Atheist Alain de Botton·says... Being made to feel small by something amazing – religious people would call that God, but you could call that the universe or nature or the ocean – it has a really calming effect on us, and we don't do it enough. We tend to live in cities, where the achievements of other humans dominate, and where we slowly lose our minds to envy and anxiety until something can just pull us out and reintroduce a wider timeframe and a wider sense of space.
Psychiatrist Tanveer Ahmed wrote ... For all our freedom and wealth, one of the key difficulties of life in the modern West - where tradition, religion and community have been so horribly stripped bare - is making sense of our lives when there are so few rules about how to live
Economist Ross Gittins wrote ...psychologists have moved from the therapeutic model of seeing their discipline as helping the disabled, to a ‘positive’ model of helping everybody’s wellbeing.
And Dr Phillip Jensen says that people... must lose their rationality...there is no rational basis for optimism....it is the “fear of the Lord that is the beginning of wisdom” (Proverbs 9:10).
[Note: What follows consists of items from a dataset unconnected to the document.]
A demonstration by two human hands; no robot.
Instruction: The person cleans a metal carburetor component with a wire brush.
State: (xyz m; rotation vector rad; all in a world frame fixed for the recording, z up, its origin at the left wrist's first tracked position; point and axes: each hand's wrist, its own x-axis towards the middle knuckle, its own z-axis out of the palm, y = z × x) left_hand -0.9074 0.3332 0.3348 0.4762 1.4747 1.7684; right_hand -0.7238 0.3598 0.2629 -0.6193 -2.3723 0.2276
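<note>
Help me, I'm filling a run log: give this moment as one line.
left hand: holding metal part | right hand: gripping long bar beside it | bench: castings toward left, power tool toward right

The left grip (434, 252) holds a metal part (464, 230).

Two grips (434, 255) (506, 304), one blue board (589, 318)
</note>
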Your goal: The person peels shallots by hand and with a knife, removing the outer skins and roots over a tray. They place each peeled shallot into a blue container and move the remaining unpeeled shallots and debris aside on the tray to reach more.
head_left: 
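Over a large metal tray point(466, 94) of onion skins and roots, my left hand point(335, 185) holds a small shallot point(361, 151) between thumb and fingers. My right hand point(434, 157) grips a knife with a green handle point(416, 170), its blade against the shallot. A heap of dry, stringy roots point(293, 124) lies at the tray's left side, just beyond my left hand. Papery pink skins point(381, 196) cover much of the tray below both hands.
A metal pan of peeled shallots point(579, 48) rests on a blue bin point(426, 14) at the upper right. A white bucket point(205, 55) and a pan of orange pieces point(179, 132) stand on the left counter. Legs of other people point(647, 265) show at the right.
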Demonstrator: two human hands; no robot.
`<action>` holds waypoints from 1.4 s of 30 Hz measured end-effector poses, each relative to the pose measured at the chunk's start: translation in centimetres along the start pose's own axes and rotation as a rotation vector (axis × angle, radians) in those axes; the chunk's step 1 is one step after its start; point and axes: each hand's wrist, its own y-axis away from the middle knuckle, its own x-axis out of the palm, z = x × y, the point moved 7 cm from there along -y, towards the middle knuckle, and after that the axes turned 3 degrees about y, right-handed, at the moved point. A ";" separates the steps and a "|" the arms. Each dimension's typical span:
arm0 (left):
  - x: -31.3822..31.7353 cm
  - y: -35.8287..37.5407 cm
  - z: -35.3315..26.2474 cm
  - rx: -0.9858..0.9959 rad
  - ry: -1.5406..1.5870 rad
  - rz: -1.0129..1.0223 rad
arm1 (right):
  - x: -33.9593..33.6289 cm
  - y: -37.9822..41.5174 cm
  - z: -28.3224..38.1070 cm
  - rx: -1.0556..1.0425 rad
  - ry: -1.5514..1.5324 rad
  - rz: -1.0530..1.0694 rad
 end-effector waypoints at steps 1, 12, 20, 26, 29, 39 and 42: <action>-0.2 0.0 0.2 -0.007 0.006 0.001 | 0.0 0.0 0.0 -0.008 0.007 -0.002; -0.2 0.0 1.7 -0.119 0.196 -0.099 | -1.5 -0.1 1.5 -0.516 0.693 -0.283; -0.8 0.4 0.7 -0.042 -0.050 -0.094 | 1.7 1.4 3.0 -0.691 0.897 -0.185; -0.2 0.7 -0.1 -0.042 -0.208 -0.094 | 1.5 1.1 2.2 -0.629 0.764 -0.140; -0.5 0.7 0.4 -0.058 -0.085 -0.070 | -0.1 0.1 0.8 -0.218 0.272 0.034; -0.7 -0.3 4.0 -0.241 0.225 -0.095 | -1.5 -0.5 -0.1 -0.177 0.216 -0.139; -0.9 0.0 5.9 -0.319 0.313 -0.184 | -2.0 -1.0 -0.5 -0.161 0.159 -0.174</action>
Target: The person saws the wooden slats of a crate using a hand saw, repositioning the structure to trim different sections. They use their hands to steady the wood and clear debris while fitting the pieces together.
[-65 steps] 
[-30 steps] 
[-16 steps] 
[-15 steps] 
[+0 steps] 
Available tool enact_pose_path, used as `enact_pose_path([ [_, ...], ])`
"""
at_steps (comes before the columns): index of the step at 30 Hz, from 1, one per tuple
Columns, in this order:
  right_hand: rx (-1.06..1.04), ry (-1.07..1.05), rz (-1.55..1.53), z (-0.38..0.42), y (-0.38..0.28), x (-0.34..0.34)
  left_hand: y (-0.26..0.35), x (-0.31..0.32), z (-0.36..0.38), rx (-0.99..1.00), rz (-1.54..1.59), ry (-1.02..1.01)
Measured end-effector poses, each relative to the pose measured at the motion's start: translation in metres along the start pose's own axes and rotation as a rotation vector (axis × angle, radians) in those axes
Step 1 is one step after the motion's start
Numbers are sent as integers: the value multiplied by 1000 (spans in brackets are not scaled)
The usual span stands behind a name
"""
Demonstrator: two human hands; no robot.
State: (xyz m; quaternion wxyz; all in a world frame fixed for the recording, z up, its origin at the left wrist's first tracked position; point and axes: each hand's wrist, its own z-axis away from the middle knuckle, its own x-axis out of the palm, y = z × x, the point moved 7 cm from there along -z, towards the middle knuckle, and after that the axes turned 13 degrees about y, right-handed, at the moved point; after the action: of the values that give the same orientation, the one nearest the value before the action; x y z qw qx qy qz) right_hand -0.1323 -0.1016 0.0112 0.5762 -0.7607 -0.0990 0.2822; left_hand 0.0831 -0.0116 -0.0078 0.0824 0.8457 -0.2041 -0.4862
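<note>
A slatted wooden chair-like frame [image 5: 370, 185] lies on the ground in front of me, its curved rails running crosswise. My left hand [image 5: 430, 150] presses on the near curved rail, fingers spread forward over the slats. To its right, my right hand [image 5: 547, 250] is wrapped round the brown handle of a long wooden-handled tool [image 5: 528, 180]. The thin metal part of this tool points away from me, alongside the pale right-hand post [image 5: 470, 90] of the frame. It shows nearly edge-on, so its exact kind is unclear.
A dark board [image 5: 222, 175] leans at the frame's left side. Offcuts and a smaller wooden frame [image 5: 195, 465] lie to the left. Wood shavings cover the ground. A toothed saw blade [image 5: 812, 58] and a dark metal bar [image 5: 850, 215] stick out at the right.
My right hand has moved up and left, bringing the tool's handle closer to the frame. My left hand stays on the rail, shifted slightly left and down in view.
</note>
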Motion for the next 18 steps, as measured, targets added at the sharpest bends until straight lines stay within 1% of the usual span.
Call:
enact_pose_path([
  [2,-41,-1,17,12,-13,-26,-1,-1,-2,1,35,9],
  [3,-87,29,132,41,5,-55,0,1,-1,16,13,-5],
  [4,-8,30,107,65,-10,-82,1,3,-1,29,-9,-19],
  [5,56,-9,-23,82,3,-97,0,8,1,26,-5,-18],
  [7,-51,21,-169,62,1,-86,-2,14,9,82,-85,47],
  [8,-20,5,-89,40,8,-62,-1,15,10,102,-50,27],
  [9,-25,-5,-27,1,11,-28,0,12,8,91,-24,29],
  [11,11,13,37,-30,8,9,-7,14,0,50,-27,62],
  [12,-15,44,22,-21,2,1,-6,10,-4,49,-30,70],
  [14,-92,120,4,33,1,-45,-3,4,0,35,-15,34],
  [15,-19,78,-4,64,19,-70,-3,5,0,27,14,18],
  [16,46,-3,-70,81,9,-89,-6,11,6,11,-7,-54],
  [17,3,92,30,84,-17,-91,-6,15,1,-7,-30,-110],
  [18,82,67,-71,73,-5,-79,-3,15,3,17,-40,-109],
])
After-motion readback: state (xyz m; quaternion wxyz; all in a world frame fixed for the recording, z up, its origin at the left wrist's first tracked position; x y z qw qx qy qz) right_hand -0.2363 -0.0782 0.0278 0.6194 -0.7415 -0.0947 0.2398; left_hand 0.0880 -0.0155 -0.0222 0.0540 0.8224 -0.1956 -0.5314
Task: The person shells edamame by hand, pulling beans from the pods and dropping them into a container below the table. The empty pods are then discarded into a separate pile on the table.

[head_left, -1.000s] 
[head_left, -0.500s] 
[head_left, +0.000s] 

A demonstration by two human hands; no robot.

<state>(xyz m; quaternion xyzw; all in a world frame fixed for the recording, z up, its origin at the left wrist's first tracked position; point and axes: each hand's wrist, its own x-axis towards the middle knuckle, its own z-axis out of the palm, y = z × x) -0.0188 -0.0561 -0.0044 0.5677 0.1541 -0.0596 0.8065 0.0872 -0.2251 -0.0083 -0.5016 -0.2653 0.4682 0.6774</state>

Yeah well look at me...I'm at the bottom of the wellbeing scale since I left Sydney Anglicanism...but being told I was evil because I was gay didn't help.





Phillip... I think you are missing the point... well balanced lives help develop a good sense of wellbeing. An obsessive focus on religion is equally as damaging as an obsessive focus on work and money.

1 comment:

  1. The patients in your top picture look quite ill. I hope they soon recover and find they needn't attend Sydney Cathedral again.